* WORK TO COMPLETE *
In the material below, the lines from the one containing "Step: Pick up" through the one containing "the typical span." are to be given again exactly, ends included, and no others.

* THE INPUT *

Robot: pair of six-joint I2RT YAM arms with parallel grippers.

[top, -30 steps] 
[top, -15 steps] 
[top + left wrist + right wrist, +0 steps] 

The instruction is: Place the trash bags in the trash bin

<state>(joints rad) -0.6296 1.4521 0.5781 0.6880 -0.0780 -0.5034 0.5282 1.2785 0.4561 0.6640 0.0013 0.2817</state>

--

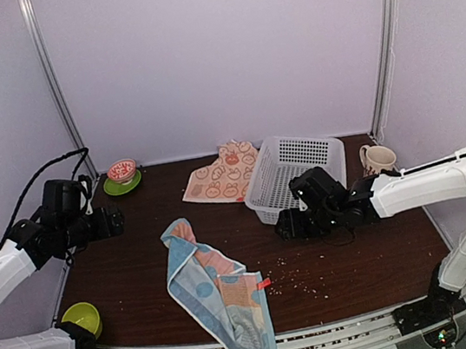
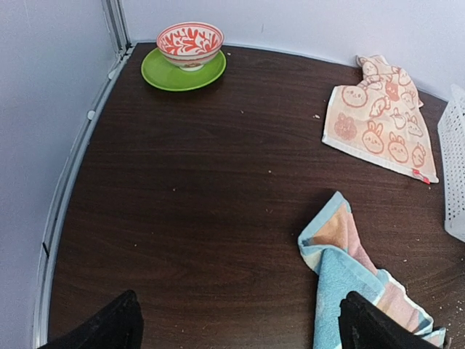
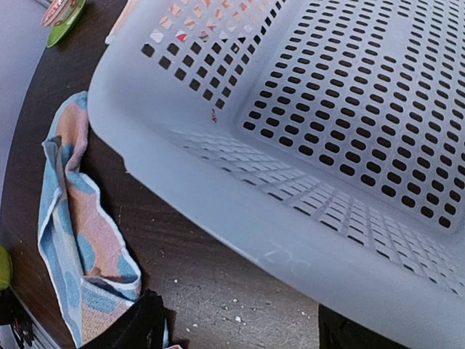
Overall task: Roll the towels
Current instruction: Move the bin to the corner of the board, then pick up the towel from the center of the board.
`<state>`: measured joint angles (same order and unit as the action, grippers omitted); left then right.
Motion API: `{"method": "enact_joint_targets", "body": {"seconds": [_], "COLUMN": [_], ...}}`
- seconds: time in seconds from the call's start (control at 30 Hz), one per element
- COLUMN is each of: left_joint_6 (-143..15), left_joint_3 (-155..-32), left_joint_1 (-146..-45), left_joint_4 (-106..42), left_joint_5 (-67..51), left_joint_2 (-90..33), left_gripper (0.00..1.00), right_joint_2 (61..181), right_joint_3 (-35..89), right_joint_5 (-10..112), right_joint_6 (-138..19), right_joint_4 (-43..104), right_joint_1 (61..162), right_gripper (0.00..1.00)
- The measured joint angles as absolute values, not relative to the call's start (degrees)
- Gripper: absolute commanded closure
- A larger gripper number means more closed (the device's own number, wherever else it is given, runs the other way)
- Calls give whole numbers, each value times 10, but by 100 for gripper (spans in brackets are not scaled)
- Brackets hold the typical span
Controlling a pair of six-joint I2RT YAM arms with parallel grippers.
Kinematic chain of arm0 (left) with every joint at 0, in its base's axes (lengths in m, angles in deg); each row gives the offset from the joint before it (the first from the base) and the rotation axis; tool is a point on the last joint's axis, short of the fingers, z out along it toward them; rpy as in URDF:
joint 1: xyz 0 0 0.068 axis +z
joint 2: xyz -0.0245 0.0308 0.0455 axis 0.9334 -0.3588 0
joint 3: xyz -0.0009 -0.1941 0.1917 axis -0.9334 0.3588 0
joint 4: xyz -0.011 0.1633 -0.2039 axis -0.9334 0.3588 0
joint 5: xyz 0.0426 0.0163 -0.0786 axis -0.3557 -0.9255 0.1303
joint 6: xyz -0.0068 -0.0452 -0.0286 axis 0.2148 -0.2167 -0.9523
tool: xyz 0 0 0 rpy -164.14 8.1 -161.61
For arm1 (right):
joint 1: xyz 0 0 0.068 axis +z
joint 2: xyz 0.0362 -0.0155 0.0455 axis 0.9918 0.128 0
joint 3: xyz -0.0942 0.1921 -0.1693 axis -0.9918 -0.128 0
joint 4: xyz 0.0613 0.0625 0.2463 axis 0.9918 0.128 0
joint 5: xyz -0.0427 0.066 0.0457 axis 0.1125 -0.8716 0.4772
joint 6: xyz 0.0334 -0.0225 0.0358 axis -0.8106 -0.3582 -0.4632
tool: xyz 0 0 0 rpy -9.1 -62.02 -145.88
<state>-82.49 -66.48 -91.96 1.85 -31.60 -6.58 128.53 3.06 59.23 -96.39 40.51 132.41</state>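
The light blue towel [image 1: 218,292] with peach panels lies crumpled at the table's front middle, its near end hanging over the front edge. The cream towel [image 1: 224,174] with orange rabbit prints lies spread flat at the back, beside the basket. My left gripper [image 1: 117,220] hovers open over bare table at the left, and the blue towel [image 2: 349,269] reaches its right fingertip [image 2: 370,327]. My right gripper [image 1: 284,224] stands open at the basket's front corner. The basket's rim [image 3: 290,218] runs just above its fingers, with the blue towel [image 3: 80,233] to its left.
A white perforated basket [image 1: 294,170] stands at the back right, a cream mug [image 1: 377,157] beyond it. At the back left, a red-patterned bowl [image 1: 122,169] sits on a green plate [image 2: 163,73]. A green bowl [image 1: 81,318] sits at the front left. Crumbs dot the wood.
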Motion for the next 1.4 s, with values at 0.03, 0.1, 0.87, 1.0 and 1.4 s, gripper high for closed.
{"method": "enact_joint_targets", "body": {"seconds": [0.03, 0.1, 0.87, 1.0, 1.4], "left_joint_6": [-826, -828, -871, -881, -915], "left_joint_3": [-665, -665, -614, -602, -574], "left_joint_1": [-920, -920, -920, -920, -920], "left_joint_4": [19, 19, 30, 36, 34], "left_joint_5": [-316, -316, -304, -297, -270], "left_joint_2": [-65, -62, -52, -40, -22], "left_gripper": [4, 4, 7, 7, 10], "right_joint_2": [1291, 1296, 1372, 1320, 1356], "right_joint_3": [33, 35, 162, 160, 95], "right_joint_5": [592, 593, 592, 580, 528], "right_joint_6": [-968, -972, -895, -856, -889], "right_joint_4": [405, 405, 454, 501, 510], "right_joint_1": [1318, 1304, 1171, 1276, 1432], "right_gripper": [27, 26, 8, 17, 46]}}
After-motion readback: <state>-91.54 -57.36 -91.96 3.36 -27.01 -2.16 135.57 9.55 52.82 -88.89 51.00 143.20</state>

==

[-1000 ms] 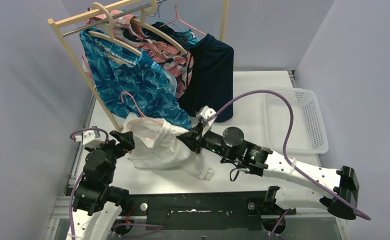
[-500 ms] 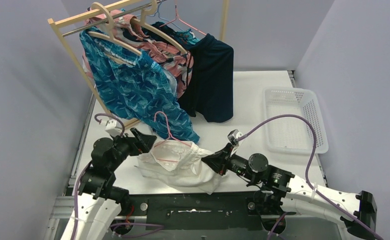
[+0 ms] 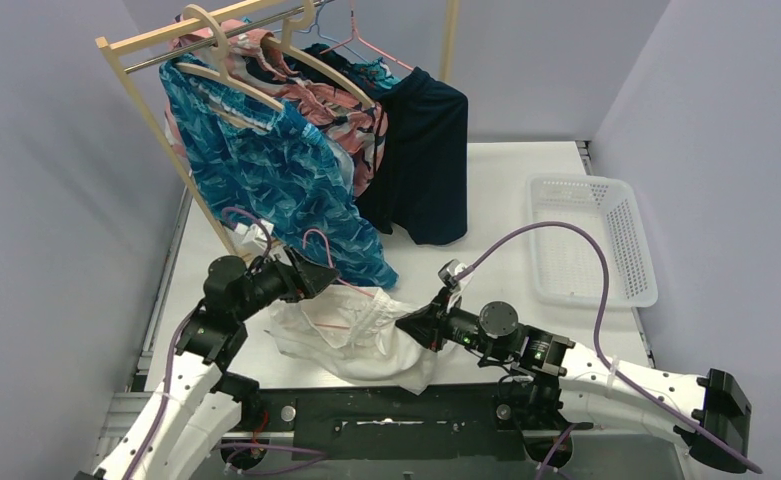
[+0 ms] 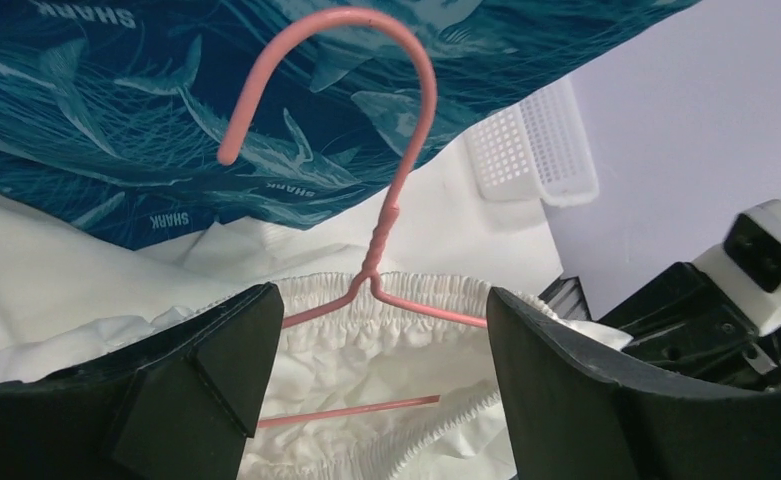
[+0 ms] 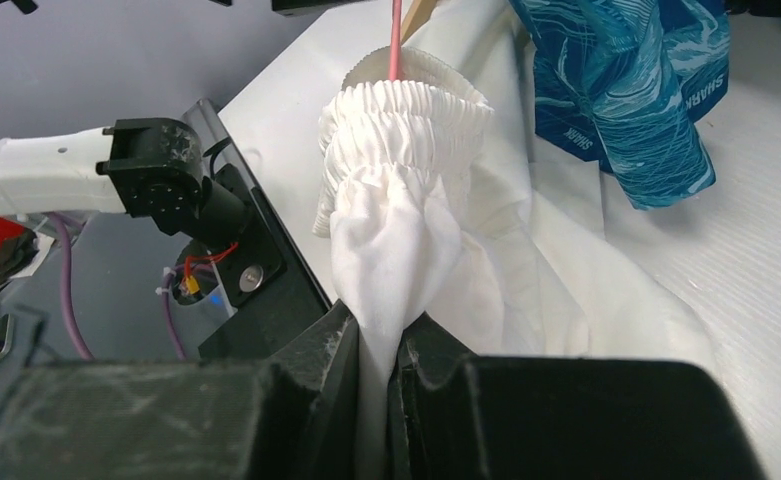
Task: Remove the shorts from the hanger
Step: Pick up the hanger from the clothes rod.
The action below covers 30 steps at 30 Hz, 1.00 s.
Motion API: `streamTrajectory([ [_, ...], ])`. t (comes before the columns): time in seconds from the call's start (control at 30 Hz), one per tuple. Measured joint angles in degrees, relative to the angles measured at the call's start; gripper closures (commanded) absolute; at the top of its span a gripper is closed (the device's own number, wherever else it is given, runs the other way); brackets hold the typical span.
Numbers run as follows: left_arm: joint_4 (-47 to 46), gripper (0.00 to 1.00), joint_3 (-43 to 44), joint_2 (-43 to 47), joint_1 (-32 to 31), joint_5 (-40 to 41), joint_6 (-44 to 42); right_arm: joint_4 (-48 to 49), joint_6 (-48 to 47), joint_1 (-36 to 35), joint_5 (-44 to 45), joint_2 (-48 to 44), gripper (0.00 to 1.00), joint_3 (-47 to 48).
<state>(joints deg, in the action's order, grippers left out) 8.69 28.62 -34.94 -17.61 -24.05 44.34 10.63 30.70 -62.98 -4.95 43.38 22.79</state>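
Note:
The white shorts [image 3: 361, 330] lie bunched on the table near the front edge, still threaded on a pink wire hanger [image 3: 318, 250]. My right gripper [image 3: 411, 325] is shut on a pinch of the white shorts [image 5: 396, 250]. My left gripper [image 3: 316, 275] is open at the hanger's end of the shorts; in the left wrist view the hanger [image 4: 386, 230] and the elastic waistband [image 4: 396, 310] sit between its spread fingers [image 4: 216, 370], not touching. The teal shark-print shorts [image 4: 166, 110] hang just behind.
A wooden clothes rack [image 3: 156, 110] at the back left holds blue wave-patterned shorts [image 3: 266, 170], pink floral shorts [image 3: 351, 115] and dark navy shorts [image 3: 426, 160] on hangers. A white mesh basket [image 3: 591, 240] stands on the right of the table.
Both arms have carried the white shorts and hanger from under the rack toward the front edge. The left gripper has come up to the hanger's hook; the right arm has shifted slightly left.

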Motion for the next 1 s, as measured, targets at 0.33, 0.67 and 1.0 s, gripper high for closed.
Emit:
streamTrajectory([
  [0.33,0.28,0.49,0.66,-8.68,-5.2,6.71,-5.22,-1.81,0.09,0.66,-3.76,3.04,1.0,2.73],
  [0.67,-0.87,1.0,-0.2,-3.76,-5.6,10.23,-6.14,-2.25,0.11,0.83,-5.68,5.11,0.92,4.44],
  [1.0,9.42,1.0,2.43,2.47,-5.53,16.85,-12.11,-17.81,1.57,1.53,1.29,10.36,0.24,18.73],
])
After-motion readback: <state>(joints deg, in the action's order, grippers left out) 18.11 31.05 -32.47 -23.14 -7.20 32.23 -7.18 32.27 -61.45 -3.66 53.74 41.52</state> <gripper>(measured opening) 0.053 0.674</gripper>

* EXERCISE RESPONSE *
Step: Pick up the hanger from the clothes rod.
The action below covers 30 steps at 30 Hz, 1.00 s.
Motion API: `streamTrajectory([ [_, ...], ])`. t (comes before the columns): time in seconds from the call's start (control at 30 Hz), one per tuple. Measured joint angles in degrees, relative to the angles measured at the call's start; gripper closures (commanded) absolute; at the top of its span a gripper is closed (the device's own number, wherever else it is given, runs the other way); brackets hold the typical span.

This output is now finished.